## Assigned task:
In the listing below, find the line containing "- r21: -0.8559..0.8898" and the line containing "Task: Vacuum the". Repeat exactly those two lines and every line between them.

►

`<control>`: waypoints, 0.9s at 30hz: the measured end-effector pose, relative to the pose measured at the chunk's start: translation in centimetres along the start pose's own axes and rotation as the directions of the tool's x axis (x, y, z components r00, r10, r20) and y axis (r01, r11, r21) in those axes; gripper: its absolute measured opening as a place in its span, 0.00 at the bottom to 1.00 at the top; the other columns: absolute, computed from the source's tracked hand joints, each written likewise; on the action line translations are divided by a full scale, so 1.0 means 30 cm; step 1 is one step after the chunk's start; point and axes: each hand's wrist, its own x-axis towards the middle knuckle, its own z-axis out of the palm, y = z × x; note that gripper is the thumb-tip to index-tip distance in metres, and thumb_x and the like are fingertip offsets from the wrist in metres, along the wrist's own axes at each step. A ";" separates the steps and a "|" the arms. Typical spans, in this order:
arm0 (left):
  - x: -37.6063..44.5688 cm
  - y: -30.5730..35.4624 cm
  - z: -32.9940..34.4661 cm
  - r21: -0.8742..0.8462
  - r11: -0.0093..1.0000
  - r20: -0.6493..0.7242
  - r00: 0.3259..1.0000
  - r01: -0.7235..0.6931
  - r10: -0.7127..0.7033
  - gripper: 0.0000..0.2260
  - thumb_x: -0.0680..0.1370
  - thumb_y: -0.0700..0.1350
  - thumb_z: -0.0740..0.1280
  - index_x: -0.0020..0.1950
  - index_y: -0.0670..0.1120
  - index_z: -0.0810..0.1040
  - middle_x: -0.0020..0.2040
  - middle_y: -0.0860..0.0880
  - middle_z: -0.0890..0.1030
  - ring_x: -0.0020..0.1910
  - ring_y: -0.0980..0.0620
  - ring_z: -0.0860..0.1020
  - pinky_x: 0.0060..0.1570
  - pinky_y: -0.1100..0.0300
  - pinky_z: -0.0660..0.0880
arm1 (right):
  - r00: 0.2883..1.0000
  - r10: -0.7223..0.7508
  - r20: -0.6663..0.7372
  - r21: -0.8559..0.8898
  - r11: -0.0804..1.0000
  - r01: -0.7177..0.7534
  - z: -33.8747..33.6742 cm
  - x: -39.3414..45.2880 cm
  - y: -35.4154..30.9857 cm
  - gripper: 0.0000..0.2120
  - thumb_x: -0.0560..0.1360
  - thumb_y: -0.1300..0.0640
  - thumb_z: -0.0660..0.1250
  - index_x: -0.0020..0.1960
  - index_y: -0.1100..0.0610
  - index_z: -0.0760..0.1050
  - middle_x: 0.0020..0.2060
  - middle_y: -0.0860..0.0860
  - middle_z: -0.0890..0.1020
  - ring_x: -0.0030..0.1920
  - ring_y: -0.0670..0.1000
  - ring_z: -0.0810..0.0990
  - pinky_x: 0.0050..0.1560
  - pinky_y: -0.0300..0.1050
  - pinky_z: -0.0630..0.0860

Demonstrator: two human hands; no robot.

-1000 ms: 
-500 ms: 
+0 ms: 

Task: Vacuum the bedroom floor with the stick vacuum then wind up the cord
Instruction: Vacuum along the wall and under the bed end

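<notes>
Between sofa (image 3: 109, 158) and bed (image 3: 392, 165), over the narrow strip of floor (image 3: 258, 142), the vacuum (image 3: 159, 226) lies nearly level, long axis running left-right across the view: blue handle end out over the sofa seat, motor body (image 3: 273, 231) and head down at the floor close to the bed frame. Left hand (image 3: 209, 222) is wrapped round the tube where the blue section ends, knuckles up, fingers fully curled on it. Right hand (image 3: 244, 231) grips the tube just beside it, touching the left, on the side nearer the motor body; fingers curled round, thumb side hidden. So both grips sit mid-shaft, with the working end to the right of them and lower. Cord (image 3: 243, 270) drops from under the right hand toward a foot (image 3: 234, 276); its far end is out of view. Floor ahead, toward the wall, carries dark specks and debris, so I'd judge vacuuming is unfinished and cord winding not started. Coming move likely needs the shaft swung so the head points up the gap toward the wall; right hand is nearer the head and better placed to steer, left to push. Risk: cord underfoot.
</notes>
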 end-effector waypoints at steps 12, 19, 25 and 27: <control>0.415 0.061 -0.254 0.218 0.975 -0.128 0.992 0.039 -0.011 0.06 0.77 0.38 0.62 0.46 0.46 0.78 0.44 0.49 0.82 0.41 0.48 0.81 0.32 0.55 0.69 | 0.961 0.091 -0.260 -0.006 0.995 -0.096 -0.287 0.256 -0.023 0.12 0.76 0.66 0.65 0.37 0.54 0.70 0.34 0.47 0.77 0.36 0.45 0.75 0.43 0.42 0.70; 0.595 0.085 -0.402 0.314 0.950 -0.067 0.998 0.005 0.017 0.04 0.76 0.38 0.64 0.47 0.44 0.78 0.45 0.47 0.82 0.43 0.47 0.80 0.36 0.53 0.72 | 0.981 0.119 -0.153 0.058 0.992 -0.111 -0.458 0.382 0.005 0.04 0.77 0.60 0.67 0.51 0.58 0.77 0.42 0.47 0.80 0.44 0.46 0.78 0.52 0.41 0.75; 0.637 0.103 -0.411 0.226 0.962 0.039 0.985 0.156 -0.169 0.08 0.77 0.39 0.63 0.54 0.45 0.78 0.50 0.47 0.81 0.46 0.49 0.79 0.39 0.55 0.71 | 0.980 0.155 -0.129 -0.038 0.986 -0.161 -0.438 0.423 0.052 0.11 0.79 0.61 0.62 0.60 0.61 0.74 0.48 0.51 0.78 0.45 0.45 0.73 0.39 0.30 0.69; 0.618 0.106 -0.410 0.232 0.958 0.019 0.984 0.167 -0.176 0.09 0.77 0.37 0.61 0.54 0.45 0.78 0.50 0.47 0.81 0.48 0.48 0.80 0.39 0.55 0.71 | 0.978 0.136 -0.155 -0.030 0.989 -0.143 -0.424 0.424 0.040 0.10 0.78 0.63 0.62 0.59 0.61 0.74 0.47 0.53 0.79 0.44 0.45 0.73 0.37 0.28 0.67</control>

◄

## Exercise answer:
  - r21: -0.8559..0.8898
  - r11: -0.0804..1.0000
  - r01: -0.7177..0.7534
  - z: -33.8747..33.6742 cm
  - x: -39.3414..45.2880 cm
  - y: -35.4154..30.9857 cm
  - gripper: 0.0000..0.2120
  - thumb_x: -0.0560..0.1360
  - thumb_y: -0.1300..0.0640
  - thumb_z: -0.0660..0.1250
  - index_x: -0.0020..0.1960
  - index_y: -0.1100..0.0610
  - index_z: -0.0760..0.1050
  - middle_x: 0.0020..0.2060
  - middle_y: -0.0860..0.0860
  - middle_z: -0.0890..0.1020
  - ring_x: -0.0030..0.1920
  - ring_y: -0.0670..0.1000
  - ring_z: -0.0810..0.0990
  - pinky_x: 0.0050..0.1560
  - pinky_y: -0.0300..0.1050
  - pinky_z: -0.0630..0.0860

Demonstrator: two human hands; no robot.

-1000 ms: 
-500 ms: 
+0 ms: 

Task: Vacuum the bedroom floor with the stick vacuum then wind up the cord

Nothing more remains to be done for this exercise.